Fotos Paulinha Kozlowski.

Fotos Paulinha Kozlowski.

Algo diferente chama a atenção de quem passa de carro ou a pé pela Linha Verde, no Prado Velho. O grafite do artista plástico Paulo Auma sobre o muro do Colégio Medianeira se destaca na paisagem e ajuda a quebrar o olhar burocrático do dia a dia urbano. Para Auma, a convivência com a arte é a ignição para despertar um novo pensamento sobre o mundo.

“O ser humano sem arte não é humano. Ele nasce incompleto e a arte é a busca justamente dessa completude”, afirma o artista enquanto lembra a citação do pensador chinês Confúcio, que pregava que um país só alcançava a perfeição se nele houvesse a criação artística.

A ideia do muro, formado por quatro murais, segundo Paulo Auma, nasceu da conversa com o colégio, que queria levar seu projeto pedagógico de ensino integral à obra, partindo da frase “Somos mais quando nos abrimos aos demais”, campanha institucional do Medianeira.

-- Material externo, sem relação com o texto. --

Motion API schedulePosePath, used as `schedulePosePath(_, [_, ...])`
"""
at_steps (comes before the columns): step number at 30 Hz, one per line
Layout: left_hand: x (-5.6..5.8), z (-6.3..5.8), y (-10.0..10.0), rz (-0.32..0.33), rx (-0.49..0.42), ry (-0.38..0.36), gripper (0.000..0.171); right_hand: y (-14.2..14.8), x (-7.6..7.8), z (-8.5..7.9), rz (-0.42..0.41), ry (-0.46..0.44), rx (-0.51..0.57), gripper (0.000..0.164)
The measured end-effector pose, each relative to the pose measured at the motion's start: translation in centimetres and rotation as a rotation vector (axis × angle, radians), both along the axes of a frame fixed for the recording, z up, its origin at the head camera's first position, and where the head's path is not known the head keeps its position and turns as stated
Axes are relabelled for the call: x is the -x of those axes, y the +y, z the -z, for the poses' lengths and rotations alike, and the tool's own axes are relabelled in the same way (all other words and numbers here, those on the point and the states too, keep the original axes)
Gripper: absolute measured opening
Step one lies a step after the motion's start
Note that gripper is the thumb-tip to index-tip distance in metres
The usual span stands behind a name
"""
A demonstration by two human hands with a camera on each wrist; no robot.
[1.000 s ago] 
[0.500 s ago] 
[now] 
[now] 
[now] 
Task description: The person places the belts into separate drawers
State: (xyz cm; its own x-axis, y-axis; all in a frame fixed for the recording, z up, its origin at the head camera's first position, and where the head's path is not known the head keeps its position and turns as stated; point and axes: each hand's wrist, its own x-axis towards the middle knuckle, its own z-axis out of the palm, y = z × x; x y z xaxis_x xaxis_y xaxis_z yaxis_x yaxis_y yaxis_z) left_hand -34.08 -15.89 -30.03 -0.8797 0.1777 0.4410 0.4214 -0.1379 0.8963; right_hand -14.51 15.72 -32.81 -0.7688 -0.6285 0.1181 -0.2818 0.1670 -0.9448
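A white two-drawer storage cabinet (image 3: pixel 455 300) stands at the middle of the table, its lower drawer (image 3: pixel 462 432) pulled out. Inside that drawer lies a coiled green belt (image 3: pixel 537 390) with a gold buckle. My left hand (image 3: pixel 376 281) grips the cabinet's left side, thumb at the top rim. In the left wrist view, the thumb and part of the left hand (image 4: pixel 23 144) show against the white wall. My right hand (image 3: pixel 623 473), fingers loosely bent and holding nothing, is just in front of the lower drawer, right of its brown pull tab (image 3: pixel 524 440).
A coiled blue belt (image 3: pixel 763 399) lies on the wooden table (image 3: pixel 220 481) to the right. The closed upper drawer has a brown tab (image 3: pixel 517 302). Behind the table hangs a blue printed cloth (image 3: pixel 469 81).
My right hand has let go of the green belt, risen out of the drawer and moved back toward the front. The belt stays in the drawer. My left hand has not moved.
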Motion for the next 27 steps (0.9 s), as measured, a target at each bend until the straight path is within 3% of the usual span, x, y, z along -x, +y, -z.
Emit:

Olhando por outro ponto de vista, o grafite representa também uma ruptura com a ideia de que a arte é algo institucionalizado. “As intervenções urbanas, realizadas nos muros estão abertas a diferentes formas de leitura sobre as cidades, seus moradores e a ocupação do espaço  urbano, fazem parte da vida de cada aluno, contam histórias, dão voz a elementos muitas vezes silenciados nas cidades”, explica Regina Lecheta, professora de Artes Visuais do 9º ano do Colégio Medianeira.

 Reflexão

A presença da arte em um ambiente tão inóspito como o trânsito é, ao mesmo tempo, um convite à reflexão. Cada um dos murais tem uma representação própria. Segundo Auma, temas como a ecologia, os saberes técnicos, os jogos e a espiritualidade norteiam os painéis, concebidos com os artistas plásticos Cleverson Café, Deivid Heal e Ivane Carneiro.

Fotos Paulinha Kozlowski.

Fotos Paulinha Kozlowski.

 Linguagem jovem

A escolha do grafite como linguagem artística para preencher o muro é um exemplo do diálogo entre o Medianeira e seus alunos. Para Fernando Guidini, diretor acadêmico do colégio, a grafitagem tem uma expressão dinâmica e atual, em consonância com as preferências dos alunos.

Com 145 mil m2, o Colégio Medianeira possui diversos ambientes ocupados com intervenções artística, permitindo a interação entre diferentes linguagens. “Cabe ao colégio escolher como preencher os espaços. Temos ambientes com esculturas, pintura, azulejos e também a grafitagem”, define Guidini.

 Aprendizagem integral

 O ensino da arte, e também a sua percepção, faz parte do projeto pedagógico do Colégio Medianeira de aprendizagem integral. Nas palavras de Guidini, a estética está inserida nas dimensões privilegiadas pela proposta acadêmica do colégio. “É um conhecimento que envolve outros, e é algo que o Medianeira acredita ser fundamental”, afirma.